THE DATA.
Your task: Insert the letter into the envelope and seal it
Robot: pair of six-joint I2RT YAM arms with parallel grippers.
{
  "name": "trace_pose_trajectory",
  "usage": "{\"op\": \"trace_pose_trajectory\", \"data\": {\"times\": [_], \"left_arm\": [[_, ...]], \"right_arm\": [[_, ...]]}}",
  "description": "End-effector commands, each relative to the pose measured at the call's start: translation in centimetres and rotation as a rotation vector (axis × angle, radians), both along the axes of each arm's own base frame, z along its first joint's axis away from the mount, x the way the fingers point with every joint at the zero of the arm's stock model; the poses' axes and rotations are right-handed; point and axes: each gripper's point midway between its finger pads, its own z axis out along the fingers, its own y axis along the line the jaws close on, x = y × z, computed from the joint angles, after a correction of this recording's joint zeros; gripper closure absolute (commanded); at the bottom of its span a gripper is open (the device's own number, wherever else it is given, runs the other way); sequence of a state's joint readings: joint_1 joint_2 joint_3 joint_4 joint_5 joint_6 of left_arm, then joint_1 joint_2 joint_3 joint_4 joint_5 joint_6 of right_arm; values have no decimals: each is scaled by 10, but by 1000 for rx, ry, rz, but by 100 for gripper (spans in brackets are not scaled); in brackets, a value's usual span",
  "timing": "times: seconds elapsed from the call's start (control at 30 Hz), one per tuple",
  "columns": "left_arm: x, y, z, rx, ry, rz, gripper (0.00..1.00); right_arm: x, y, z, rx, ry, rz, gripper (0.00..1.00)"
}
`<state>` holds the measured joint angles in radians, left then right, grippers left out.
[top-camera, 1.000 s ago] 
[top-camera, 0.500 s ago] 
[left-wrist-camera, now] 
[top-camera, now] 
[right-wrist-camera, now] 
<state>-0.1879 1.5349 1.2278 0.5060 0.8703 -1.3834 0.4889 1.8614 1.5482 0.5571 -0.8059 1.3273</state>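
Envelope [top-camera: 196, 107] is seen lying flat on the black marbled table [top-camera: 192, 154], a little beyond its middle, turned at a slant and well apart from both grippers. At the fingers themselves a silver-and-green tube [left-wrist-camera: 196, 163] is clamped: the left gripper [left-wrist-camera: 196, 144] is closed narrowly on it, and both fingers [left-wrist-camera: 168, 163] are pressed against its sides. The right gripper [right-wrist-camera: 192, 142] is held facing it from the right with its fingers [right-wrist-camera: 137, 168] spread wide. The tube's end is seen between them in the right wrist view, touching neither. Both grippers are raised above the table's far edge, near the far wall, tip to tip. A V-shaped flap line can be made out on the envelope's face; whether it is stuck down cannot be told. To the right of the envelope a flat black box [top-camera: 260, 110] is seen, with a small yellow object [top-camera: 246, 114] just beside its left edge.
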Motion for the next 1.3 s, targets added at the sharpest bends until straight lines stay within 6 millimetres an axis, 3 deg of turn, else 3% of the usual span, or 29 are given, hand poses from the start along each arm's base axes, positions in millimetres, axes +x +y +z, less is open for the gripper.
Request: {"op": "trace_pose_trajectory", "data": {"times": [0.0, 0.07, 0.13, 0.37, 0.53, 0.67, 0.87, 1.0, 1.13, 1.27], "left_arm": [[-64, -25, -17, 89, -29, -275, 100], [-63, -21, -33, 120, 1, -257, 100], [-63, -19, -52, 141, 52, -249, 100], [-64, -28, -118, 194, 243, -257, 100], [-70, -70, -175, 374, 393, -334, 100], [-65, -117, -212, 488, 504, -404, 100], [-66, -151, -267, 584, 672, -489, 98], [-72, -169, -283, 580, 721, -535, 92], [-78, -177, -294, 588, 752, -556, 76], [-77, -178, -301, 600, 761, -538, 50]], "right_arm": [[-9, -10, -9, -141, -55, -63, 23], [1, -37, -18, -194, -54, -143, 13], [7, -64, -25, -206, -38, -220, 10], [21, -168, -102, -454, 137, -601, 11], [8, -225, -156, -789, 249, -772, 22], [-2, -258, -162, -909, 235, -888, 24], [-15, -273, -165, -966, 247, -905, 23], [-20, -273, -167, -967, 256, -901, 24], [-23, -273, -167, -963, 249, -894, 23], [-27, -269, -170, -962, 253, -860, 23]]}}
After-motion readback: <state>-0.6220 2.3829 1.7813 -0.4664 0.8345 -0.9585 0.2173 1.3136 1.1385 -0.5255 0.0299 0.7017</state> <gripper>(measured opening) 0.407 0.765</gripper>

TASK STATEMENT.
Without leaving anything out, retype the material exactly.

SOLVED EXERCISE.
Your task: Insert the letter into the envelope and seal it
Robot: pair of six-joint I2RT YAM arms with parallel grippers.
{
  "name": "trace_pose_trajectory",
  "usage": "{\"op\": \"trace_pose_trajectory\", \"data\": {\"times\": [_], \"left_arm\": [[_, ...]], \"right_arm\": [[_, ...]]}}",
  "description": "End-effector commands, each relative to the pose measured at the call's start: translation in centimetres and rotation as a rotation vector (axis × angle, radians), both along the axes of each arm's own base frame, z along its first joint's axis away from the mount, x the way the fingers point with every joint at the zero of the arm's stock model; the poses' axes and rotations are right-handed; point and axes: each gripper's point midway between its finger pads, its own z axis out along the fingers, its own y axis along the line the jaws close on, x = y × z, computed from the joint angles, after a correction of this recording's joint zeros; gripper closure absolute (commanded); at the bottom of its span a gripper is open (the device's own number, wherever else it is given, runs the other way); sequence of a state's joint readings: joint_1 joint_2 joint_3 joint_4 joint_5 joint_6 of left_arm, then joint_1 joint_2 joint_3 joint_4 joint_5 joint_6 of right_arm; values have no decimals: each is scaled by 10, but by 1000 for rx, ry, rz, but by 100 for gripper (spans in brackets are not scaled); in brackets, a value's usual span",
  "timing": "times: seconds elapsed from the call's start (control at 30 Hz), one per tuple",
  "columns": "left_arm: x, y, z, rx, ry, rz, gripper (0.00..1.00); right_arm: x, y, z, rx, ry, rz, gripper (0.00..1.00)"
}
`<state>` holds the measured joint angles in radians, left then right, grippers left out.
[top-camera, 1.000 s ago] 
[top-camera, 0.500 s ago] 
[left-wrist-camera, now] 
[top-camera, now] 
[right-wrist-camera, now] 
<state>-0.1879 1.5349 1.2278 0.5060 0.8703 -1.3834 0.4889 1.8614 1.5482 0.5571 -0.8059 1.3273</state>
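Envelope [top-camera: 196, 107] is seen lying flat on the black marbled table [top-camera: 192, 154], a little beyond its middle, turned at a slant and well apart from both grippers. At the fingers themselves a silver-and-green tube [left-wrist-camera: 196, 163] is clamped: the left gripper [left-wrist-camera: 196, 144] is closed narrowly on it, and both fingers [left-wrist-camera: 168, 163] are pressed against its sides. The right gripper [right-wrist-camera: 192, 142] is held facing it from the right with its fingers [right-wrist-camera: 137, 168] spread wide. The tube's end is seen between them in the right wrist view, touching neither. Both grippers are raised above the table's far edge, near the far wall, tip to tip. A V-shaped flap line can be made out on the envelope's face; whether it is stuck down cannot be told. To the right of the envelope a flat black box [top-camera: 260, 110] is seen, with a small yellow object [top-camera: 246, 114] just beside its left edge.
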Motion for the next 1.3 s, targets added at the sharpest bends until straight lines stay within 6 millimetres an axis, 3 deg of turn, else 3% of the usual span, or 29 are given, hand poses from the start along each arm's base axes, positions in millimetres, axes +x +y +z, less is open for the gripper.
Request: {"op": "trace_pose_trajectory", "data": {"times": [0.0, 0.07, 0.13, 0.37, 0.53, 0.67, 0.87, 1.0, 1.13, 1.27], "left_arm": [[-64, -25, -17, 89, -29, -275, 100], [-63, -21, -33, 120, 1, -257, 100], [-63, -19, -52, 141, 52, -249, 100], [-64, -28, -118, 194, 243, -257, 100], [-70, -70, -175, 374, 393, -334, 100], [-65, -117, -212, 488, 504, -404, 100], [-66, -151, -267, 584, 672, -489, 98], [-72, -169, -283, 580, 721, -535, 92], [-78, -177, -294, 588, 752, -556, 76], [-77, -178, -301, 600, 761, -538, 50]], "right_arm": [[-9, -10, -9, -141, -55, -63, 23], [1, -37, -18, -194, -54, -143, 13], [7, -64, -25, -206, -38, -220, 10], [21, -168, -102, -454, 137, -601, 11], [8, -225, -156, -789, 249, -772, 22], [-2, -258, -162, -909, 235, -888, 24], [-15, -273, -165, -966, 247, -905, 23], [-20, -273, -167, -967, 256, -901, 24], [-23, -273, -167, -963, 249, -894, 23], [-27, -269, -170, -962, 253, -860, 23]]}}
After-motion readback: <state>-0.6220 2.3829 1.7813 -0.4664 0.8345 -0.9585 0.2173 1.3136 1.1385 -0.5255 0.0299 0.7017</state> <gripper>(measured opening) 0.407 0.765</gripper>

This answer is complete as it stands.